— What this task involves —
The whole of the data must be transcribed exactly.

— Information provided —

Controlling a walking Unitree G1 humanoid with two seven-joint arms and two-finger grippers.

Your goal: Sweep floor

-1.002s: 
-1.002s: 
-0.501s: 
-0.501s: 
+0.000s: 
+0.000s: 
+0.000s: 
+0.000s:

— Answer to the exercise —
Controlling a walking Unitree G1 humanoid with two seven-joint arms and two-finger grippers.

Your goal: Sweep floor

-1.002s: 
-1.002s: 
-0.501s: 
-0.501s: 
+0.000s: 
+0.000s: 
+0.000s: 
+0.000s:

Nothing more belongs to this answer.